既存メディアはいつまで「生の声」を編集することが正義だと思っているんだろうか

いやね、素人さんにわかりやすくとか、過度に政治色が強くならないようにとか、そういう理由があって「編集を入れる」ということ自体はやっていいと思うんですよ。でもさ、言ってない事を言った様に見せかけたりとか無駄に政治色があるように見せかけたりとか、言葉だけを繋げて全然違う意図に聞こえるようにしたりとかする、取材された当人の意図と全く違うことを放送することをいつまでも続けているのはどうかと思うんだ。
インターネットがカウンターメディアと言われる一つの要因に、こういう「言ってない事を言ったようにされた」当事者が全世界に「あれは違う」と発信することができるようになった点があると思う。だから、過度に編集して発言の意図をすり替えるような行為はもはや放送局にとって「リスク」なんだよね。あそこの番組は嘘ばっかりだ、とか思われてもアレだし、当人から抗議が来て、嘘吐きか理解できないほどのバカか面白くするならデタラメでも構わないとかそういう風に見られちゃったりするわけだ。抗議がエスカレートして広告主を巻き込み始めちゃったりね。
もちろん、広告主の都合の悪い発言なんかを編集するのはある意味仕方がないと思うんだけど。そういえば奥田元経団連会長がテレビの厚労省叩きに対して報復を意図しているような発言をしてたね。放送局なんて脆弱だからこういう権力を勘違いしたような人間がトップに立っている日本ったらね。

番組の冒頭でもアナウンサーが、“ドラマさながら、料亭で産科医をスカウトする様子をMBSのカメラが捉えました”、と言う始末です。

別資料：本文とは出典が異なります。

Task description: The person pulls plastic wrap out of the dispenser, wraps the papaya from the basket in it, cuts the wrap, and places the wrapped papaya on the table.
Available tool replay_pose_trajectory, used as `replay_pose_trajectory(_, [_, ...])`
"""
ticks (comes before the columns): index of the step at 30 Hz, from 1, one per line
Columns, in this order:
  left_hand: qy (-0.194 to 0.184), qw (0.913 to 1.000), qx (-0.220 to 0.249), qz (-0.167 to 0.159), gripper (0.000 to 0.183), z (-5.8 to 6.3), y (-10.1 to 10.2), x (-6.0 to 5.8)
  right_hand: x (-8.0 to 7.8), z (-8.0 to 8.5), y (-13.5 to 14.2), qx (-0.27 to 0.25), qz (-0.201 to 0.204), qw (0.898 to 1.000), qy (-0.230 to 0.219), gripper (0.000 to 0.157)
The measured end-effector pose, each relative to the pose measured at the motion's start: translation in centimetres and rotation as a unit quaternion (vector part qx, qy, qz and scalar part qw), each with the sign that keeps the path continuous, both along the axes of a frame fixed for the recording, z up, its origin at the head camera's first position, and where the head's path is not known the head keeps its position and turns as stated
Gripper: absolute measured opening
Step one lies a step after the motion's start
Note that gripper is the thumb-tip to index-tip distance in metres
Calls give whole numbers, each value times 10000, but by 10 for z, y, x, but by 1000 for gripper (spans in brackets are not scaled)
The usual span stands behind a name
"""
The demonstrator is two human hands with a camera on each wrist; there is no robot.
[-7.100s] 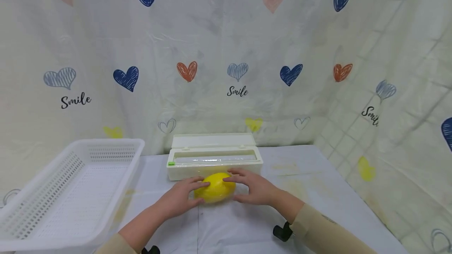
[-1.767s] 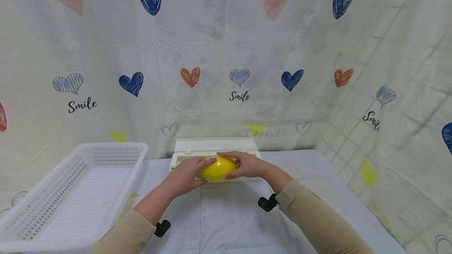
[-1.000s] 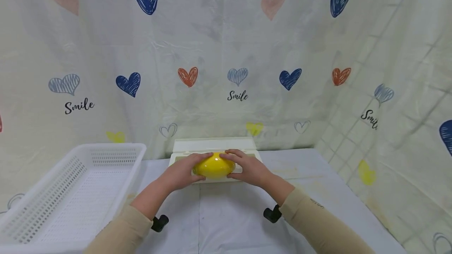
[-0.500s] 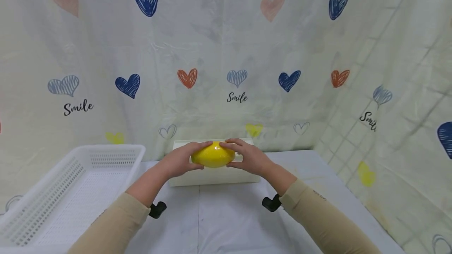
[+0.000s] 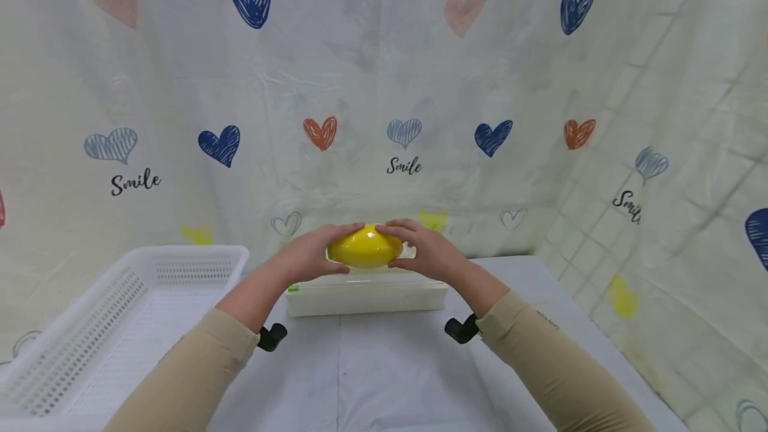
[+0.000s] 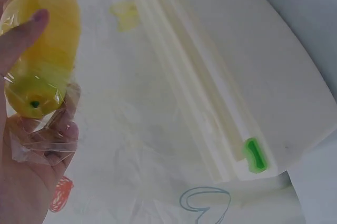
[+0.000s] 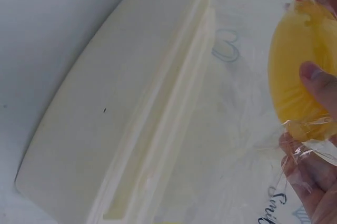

マスコミはいったい何を考えているのでしょうか? 日頃お世話になっている先生にお礼を言うため、また、私たちの活動に興味を持たれている先生との交流のため、そして以前私たちのグループに所属していた先生との情報交換のために2ヶ月前から予定していた会合だったのです。それをMBSがどうしても取材したいというので先生方に顔出しNGとの条件で撮影を了解して頂いたのです。それがこの結果です。呆れてしまい、取材の担当者にメールで抗議しましたが、“上司が勝手にシナリオを書き換えた”、との返答でした。

http://sanhujinkai.blog.ocn.ne.jp/blog/2008/11/post_6ac1.html

こんな風に番組を作っても、それが真実どころか捏造であることなんてすぐわかっちゃう。サンゴに落書き自作自演であれだけ問題になる業界のはずなのに、なんでテレビはこんなので許されると思っているのか。

また、番組のMC(後藤さん?)が最後に、“今回の医師派遣事業は応急処置に過ぎません。問題を解決するには財源問題を解決する必要があります。”、とおっしゃいましたが、これを聞いて、“MBSの担当者は何も分かっていなかったんだな”、と思いました。このブログで何度も書いているように、私は取材中に何度も、“医師派遣事業は産科医の待遇改善のための一手段に過ぎません。そして、産科医の待遇改善も産科医療崩壊を食い止めるための手段に過ぎないのです。”と話しました。また、“問題を根本的に解決するためには医療費の引き上げが絶対必要です。”、と何度も話しました。しかし、今回の報道は私の思いが微塵も感じられない内容になっていました。

http://sanhujinkai.blog.ocn.ne.jp/blog/2008/11/post_6ac1.html

まあ何度いっても医者の給料が高すぎるのが全ての元凶だと思うような人がいる限り、こういう番組の作り方は続くのでしょう。真実ではなく、視聴者が見たいものを見せるのがテレビ番組の使命になってしまっている以上、厳しい真実を突きつけてそっぽを向かれるより、なんの解決にもならなくても「そうだそうだ」と視聴者が溜飲を下げたり、「現状って酷いよね〜」とランチの会話のネタに出来る程度の踏み込みが出来ればよいのです。
例えばテレビ局は報道がエリートみたいなイメージがありますね。実際僕がバイトしていた某ラジオ局では報道の人間は一段偉そうでした。しかし、バラエティー番組は得ることがなくても損はしない(時間を損したり、某あるあるみたいな捏造ニセ科学バラエティーがあったりするけど)けれど、事実を報道しているはずの報道番組で捏造を繰り返すようではその偉そうにする礎である「ジャーナリストの矜持」はどこに行ったんだという感じですよね。
わかりやすくするための演出ならばいいのですよ。実際にはやってないことを「イメージ」として再現することもそれをあたかも本当のように演出するのも、報道すべきことの芯がずれていなければ良いと思うのです。でも、このような、取材対象者の真摯な思いを踏みにじるような方向付けを行うようでは価値がありません。